In a bid to avoid a repeat of the Easter situation, Today host Stefanovic asked CAPA Centre of Aviation chairman Peter Habison if the Army could be called in

In a bid to avoid a repeat of the Easter situation, Today host Stefanovic asked CAPA Centre of Aviation chairman Peter Habison if the Army could be called in

Staff shortages are crippling the industry, according to experts, with Sydney Airport holding a jobs fair last week in an attempt to fill some of the 5,000 vacancies it has

Staff shortages are crippling the industry, according to experts, with Sydney Airport holding a jobs fair last week in an attempt to fill some of the 5,000 vacancies it has 

‘They were saying we’ve been training people up, but they come on-the-job for three days and they get so much from the passengers who are really upset about things that they quit. 

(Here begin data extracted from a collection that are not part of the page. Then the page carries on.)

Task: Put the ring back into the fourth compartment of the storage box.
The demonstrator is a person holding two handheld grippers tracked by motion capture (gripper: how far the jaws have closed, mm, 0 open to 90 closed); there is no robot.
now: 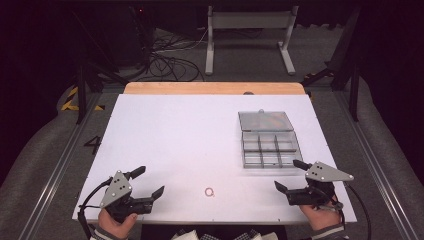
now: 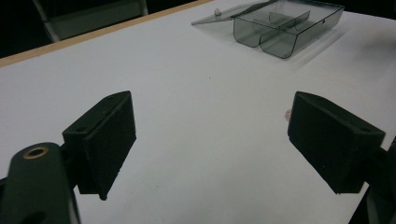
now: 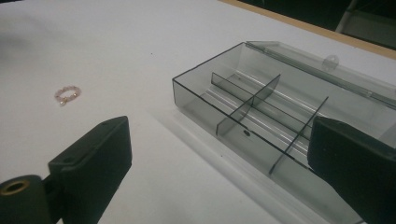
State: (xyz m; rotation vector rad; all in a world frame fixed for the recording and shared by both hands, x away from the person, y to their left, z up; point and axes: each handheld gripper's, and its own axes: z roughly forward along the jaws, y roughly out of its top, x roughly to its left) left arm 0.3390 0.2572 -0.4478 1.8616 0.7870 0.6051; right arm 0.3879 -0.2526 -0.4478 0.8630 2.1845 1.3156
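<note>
Item 1: small pinkish beaded ring (image 1: 209, 192), loose. It lay on the bare white surface (image 1: 180, 135) in the lower centre of the high view, between the two grippers and touching neither. In the right gripper view it appeared at the left of the frame (image 3: 68, 94), well apart from the box.

Item 2: smoke-grey transparent plastic organiser box with internal dividers (image 1: 270, 150), right of centre in the high view. Its hinged lid (image 1: 265, 121) was folded open and lay flat beyond it. The compartments looked empty, as far as the tinted walls allowed.

Item 3: left gripper (image 1: 150, 182), lower left of the high view, held in a hand at the near edge. Its fingers (image 2: 108, 140) stood wide apart and gripped nothing; the ring's edge peeked out beside the right-hand finger in the left gripper view.

Item 4: right gripper (image 1: 291, 175), lower right of the high view, just beside the box's near right corner. Its fingers (image 3: 93, 163) were likewise spread wide and gripped nothing.

Status: judged at the outset. The box was already open, which suggested the ring was meant for one of its compartments. Pick-up, carry and placement all remained, and possibly closing the lid.
</note>
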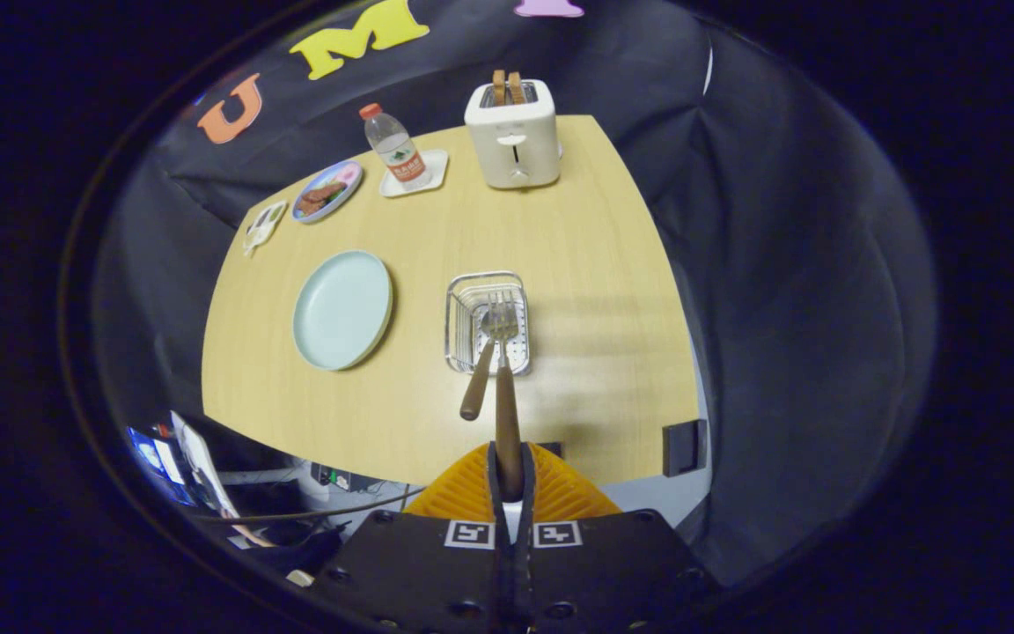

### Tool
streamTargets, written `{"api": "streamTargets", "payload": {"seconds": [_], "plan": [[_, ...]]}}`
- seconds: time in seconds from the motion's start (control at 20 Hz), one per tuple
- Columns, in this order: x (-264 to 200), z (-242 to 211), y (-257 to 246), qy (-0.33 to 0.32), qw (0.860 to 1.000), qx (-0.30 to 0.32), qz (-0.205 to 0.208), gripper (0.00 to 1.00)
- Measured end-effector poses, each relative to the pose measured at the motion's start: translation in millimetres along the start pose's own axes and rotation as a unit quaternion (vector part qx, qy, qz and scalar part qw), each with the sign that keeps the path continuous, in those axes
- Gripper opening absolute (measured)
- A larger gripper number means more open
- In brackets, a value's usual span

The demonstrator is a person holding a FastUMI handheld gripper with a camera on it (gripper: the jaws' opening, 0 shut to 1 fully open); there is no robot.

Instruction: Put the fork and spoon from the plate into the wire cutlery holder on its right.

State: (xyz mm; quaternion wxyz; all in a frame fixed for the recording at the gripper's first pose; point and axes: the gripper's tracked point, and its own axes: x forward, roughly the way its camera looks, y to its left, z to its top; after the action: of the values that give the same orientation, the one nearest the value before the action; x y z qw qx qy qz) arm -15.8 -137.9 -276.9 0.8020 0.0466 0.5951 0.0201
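Gripper view looks down along the tool [508,480], whose two fingers are closed on the wooden handle of the fork [503,379]. The fork's tines hang over the open top of the wire cutlery holder [487,322]. The spoon [482,370] already rests in the holder, its bowl inside and its wooden handle leaning out over the near rim. The plate [342,308] lies bare to the left of the holder, well apart from it.

Risks, as judged from this position:
- The fork handle sits just beside the spoon handle. A skewed descent could knock the spoon and lever it out of the holder.
- Tines may catch on the wire mesh or rim, so that the fork hangs up or tips the light holder.
- An early release could let the fork bounce out onto the counter.

Surface: the counter [595,291] is pale wood-grain, flat and smooth. At its far side stand a white toaster [514,134] with bread in the slots, a water bottle [394,148] on a white coaster, and a small dish of food [326,191].

Room: dark cloth walls enclose the booth. Cables and equipment lie below the near edge of the counter.
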Motion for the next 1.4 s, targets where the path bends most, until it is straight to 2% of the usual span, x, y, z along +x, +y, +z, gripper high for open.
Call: {"api": "streamTargets", "payload": {"seconds": [0.35, 0.6, 0.7, 1.05, 1.1, 1.3, 1.4], "plan": [[12.8, 10.0, 2.8, 0.049, 0.999, 0.01, 0.01, 0.04], [10.3, 32.8, 18.5, 0.015, 1.0, 0.008, 0.009, 0.13], [5.3, 37.0, 31.3, -0.004, 1.0, -0.004, 0.015, 0.25], [-16.2, 42.8, 96.4, -0.089, 0.994, -0.012, 0.056, 0.45], [-20.5, 43.0, 108.3, -0.104, 0.993, -0.012, 0.061, 0.45], [-48.8, 56.2, 157.3, -0.196, 0.978, -0.042, 0.066, 0.6], [-68.6, 61.8, 183.6, -0.248, 0.965, -0.063, 0.066, 0.77]]}}
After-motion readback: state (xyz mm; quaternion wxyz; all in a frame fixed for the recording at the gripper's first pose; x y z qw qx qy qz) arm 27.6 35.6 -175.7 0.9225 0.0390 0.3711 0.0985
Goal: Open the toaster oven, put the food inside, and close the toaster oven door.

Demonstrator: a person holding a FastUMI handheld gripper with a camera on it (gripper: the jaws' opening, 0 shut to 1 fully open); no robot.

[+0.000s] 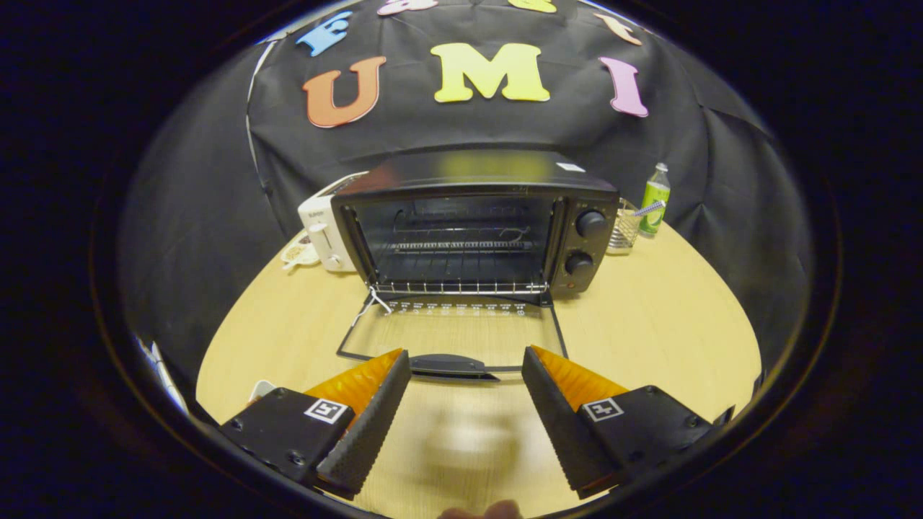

‘So there’s a two-way flow here as well of the pandemic still being pretty much an influence on how many people can get to work and not. It’s a pretty vicious spiral really.’

Back in April, passengers at Sydney Airport were seen waiting in lines that stretched to up to 300 metres long, as queues snaked around the security checkpoints.

Passengers complained of missing their flights while some claimed the long hold-up in the terminals was worsened by queue jumpers barging to the front of the lines.

Massive queues formed at Sydney Airport earlier this year, sparking travel chaos

Massive queues formed at Sydney Airport earlier this year, sparking travel chaos

Back in April, passengers complained of missing their flights while some claimed the long hold-up in the terminals was worsened by queue jumpers barging to the front of the lines

Back in April, passengers complained of missing their flights while some claimed the long hold-up in the terminals was worsened by queue jumpers barging to the front of the lines 

Airport bosses blamed school holidays, a shortage of security personnel and, remarkably, forgetful passengers out of the habit of removing items from their luggage for scanning.

More recently those wanting to travel abroad have been set back by massive delays in getting their passports, or having them renewed.

Some have been waiting three months to get their passports, with many fearing they’ll have to postpone or cancel their holidays altogether.

‘It’s terrific to see the ongoing demand for air travel but we won’t sugar-coat the fact that the terminals will be busy during the school holidays, and there will be queues,’ Sydney Airport CEO Geoff Culbert said.

‘We are doing everything we can to get people on their way, including bringing an additional 60 customer service staff into the terminals every day to help manage queues and bring passengers forward in order of flight priority.’